◆ **TASK BRIEF**
Every line of the listing should be retyped exactly, but none of the pictures should be.

------ DATA BELOW ------

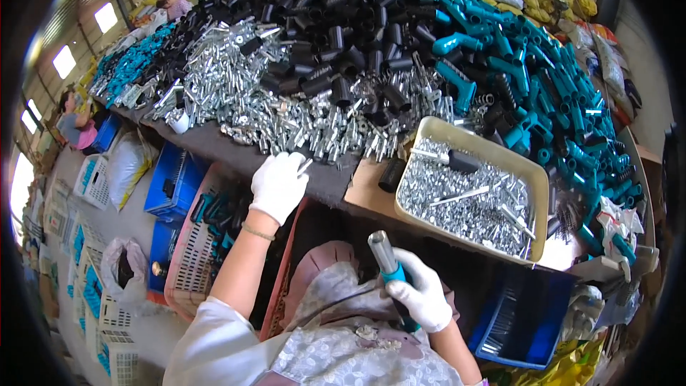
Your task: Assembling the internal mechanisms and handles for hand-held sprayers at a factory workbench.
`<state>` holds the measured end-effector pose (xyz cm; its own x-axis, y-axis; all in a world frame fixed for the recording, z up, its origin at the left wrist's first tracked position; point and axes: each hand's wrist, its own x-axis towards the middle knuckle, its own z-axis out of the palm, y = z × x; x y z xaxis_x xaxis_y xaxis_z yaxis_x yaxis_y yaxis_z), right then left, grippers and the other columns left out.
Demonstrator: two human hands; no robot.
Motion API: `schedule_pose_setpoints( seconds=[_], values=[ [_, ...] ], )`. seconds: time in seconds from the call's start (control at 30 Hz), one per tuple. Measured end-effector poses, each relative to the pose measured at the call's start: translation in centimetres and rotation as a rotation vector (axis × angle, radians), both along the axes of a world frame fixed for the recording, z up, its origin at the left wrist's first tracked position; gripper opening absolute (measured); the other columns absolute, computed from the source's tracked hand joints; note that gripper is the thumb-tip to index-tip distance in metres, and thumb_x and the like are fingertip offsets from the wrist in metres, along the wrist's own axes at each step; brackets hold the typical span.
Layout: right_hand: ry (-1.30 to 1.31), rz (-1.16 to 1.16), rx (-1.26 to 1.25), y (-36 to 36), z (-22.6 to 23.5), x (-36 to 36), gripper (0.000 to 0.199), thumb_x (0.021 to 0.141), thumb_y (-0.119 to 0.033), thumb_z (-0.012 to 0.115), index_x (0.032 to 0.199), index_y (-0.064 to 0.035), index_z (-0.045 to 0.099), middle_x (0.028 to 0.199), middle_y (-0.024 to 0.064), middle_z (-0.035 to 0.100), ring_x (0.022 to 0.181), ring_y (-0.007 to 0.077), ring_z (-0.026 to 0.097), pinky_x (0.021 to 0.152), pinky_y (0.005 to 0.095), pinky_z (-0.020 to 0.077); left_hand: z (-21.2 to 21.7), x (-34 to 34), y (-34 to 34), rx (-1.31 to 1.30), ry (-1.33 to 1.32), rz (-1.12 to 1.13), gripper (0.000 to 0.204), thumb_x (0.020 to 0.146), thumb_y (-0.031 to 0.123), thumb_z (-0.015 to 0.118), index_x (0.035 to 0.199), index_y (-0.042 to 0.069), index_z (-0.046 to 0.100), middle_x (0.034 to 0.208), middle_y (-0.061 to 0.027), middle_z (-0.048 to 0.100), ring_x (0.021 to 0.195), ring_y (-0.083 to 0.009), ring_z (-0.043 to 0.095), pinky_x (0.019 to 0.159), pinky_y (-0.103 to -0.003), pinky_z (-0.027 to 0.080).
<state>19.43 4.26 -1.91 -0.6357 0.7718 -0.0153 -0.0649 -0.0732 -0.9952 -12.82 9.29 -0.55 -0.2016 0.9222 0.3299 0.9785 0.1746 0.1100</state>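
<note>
Right white-gloved grip (421, 293) is clasping a teal-collared silver metal tube (381, 250) above the lap (318, 292). Left white-gloved grip (279, 186) is pinching a small silver metal pin (305, 166); holding the tube mouth-up is probably serving best.

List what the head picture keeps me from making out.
All in the head view:
Small metal part: partly covered by the left hand.
Teal-collared metal tube: its gripped section, covered by the right hand.
Tan tray: floor buried under small metal pieces.
Yellow plastic: cut off by the lower edge.
</note>
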Motion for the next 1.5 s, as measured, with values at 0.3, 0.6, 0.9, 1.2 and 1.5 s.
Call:
schedule_pose_setpoints(
  seconds=[0.3,0.6,0.9,1.2,1.5],
  values=[
    [-0.244,-0.112,0.253,0.8,-0.1,-0.7,0.051,0.087,-0.03,0.072,0.13,-0.0049,0.058,0.108,0.0173,0.068,0.096,0.0283,0.068,0.088,0.0345,0.0513,2.2,4.4,-2.3,-0.107,-1.32,-0.228,0.018,0.087,0.01,0.07,0.1,0.0,0.062,0.085,-0.0037,0.067,0.075,-0.0112,0.065,0.065,-0.023,0.053],
    [-0.722,-0.161,0.897,0.2,-0.2,-0.4,0.048,0.08,-0.033,0.075,0.122,-0.0132,0.063,0.077,0.0087,0.059,0.069,0.028,0.064,0.059,0.0402,0.0504,2.2,9.5,-7.5,-0.156,-1.375,-0.253,0.015,0.087,-0.002,0.067,0.102,-0.004,0.063,0.091,-0.0082,0.068,0.074,-0.0091,0.063,0.065,-0.022,0.052],
    [-0.314,0.177,0.245,1.4,-0.2,2.4,0.044,0.089,-0.032,0.071,0.121,-0.0034,0.063,0.087,0.0152,0.069,0.077,0.0257,0.067,0.073,0.0352,0.0526,2.9,9.7,-8.4,0.005,-0.918,-0.831,0.02,0.072,-0.009,0.07,0.088,0.002,0.067,0.096,-0.0123,0.068,0.089,-0.0262,0.065,0.078,-0.034,0.053],
    [-0.401,0.065,0.312,0.9,-0.2,2.8,0.045,0.087,-0.04,0.069,0.118,-0.0081,0.066,0.092,0.0186,0.069,0.087,0.0376,0.068,0.077,0.0401,0.0529,3.7,8.0,-8.9,-0.264,-1.151,-0.447,0.052,0.079,0.016,0.083,0.123,0.001,0.06,0.105,-0.0096,0.065,0.09,-0.0099,0.06,0.076,-0.026,0.052],
    [-0.485,0.071,0.418,0.8,0.8,3.1,0.044,0.086,-0.041,0.068,0.115,-0.0077,0.067,0.091,0.0185,0.069,0.085,0.0373,0.067,0.077,0.0418,0.0532,4.7,9.6,-8.1,-0.106,-0.576,-0.844,0.042,0.074,0.006,0.076,0.114,0.005,0.066,0.112,-0.0147,0.061,0.101,-0.0287,0.063,0.087,-0.037,0.054]
  ],
)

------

◆ **YOUR RESPONSE**
Your task: Assembling the internal mechanisms and handles for hand-held sprayers at a factory workbench.
`<state>` holds the measured end-effector pose (xyz cm; its own x-axis, y-axis; all in a world frame fixed for the recording, z up, its origin at the left wrist's first tracked position; point and axes: each hand's wrist, its own x-axis towards the middle knuckle, its own z-axis out of the palm, y = z × x; x y z xaxis_x xaxis_y xaxis_z yaxis_x yaxis_y yaxis_z), right then left, grippers and the other columns left out.
Demonstrator: two human hands; no robot.
Motion API: `schedule_pose_setpoints( seconds=[_], values=[ [_, ...] ], )`. seconds: time in seconds from the call's start (control at 30 Hz), one per tuple. Measured end-effector poses, each relative to the pose measured at the call's start: translation in centimetres and rotation as a rotation vector (axis × angle, radians), both along the axes of a world frame fixed for the recording, z up, its origin at the left wrist's first tracked position; gripper opening absolute (measured); the other columns absolute, computed from the source's tracked hand joints; note that gripper is the thumb-tip to index-tip distance in metres, and thumb_x and the like are fingertip offsets from the wrist in metres, along the wrist's own axes at each step; brackets hold the typical span.
Layout: right_hand: ry (-1.30 to 1.31), rz (-1.16 to 1.16), rx (-1.26 to 1.25), y (-36 to 36), z (-22.6 to 23.5), x (-36 to 36), gripper (0.000 to 0.199), thumb_x (0.021 to 0.141), thumb_y (-0.119 to 0.033), thumb_z (-0.012 to 0.115), index_x (0.032 to 0.199), index_y (-0.064 to 0.035), index_z (-0.045 to 0.099), middle_x (0.028 to 0.199), middle_y (-0.024 to 0.064), middle_z (-0.035 to 0.100), ring_x (0.022 to 0.181), ring_y (-0.007 to 0.077), ring_z (-0.026 to 0.097), pinky_x (0.021 to 0.152), pinky_y (0.005 to 0.095), pinky_z (-0.020 to 0.077); left_hand: z (-21.2 to 21.7), x (-34 to 34), y (-34 to 34), rx (-1.31 to 1.30), ry (-1.33 to 1.32), rz (-1.12 to 1.13), gripper (0.000 to 0.204), thumb_x (0.020 to 0.146), thumb_y (-0.031 to 0.123), thumb_z (-0.015 to 0.118), index_x (0.035 to 0.199), index_y (-0.042 to 0.069), index_z (-0.046 to 0.100), middle_x (0.034 to 0.208), middle_y (-0.061 to 0.027), middle_z (-0.048 to 0.100), ring_x (0.021 to 0.195), ring_y (-0.083 to 0.009), ring_z (-0.043 to 0.095), pinky_x (0.019 to 0.159), pinky_y (-0.103 to -0.003), pinky_z (-0.027 to 0.080).
<state>19.43 4.26 -1.91 -0.6357 0.7718 -0.0153 -0.0649 -0.0732 -0.9952 -12.82 9.29 -0.55 -0.2016 0.9222 0.3299 0.9785 0.1746 0.1100</state>
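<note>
Right white-gloved grip (421, 293) is clasping a teal-collared silver metal tube (381, 250) above the lap (318, 292). Left white-gloved grip (279, 186) is pinching a small silver metal pin (305, 166); holding the tube mouth-up is probably serving best.

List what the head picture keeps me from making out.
All in the head view:
Small metal part: partly covered by the left hand.
Teal-collared metal tube: its gripped section, covered by the right hand.
Tan tray: floor buried under small metal pieces.
Yellow plastic: cut off by the lower edge.
</note>
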Motion for the next 1.5 s, as measured, with values at 0.3, 0.6, 0.9, 1.2 and 1.5 s.
Call:
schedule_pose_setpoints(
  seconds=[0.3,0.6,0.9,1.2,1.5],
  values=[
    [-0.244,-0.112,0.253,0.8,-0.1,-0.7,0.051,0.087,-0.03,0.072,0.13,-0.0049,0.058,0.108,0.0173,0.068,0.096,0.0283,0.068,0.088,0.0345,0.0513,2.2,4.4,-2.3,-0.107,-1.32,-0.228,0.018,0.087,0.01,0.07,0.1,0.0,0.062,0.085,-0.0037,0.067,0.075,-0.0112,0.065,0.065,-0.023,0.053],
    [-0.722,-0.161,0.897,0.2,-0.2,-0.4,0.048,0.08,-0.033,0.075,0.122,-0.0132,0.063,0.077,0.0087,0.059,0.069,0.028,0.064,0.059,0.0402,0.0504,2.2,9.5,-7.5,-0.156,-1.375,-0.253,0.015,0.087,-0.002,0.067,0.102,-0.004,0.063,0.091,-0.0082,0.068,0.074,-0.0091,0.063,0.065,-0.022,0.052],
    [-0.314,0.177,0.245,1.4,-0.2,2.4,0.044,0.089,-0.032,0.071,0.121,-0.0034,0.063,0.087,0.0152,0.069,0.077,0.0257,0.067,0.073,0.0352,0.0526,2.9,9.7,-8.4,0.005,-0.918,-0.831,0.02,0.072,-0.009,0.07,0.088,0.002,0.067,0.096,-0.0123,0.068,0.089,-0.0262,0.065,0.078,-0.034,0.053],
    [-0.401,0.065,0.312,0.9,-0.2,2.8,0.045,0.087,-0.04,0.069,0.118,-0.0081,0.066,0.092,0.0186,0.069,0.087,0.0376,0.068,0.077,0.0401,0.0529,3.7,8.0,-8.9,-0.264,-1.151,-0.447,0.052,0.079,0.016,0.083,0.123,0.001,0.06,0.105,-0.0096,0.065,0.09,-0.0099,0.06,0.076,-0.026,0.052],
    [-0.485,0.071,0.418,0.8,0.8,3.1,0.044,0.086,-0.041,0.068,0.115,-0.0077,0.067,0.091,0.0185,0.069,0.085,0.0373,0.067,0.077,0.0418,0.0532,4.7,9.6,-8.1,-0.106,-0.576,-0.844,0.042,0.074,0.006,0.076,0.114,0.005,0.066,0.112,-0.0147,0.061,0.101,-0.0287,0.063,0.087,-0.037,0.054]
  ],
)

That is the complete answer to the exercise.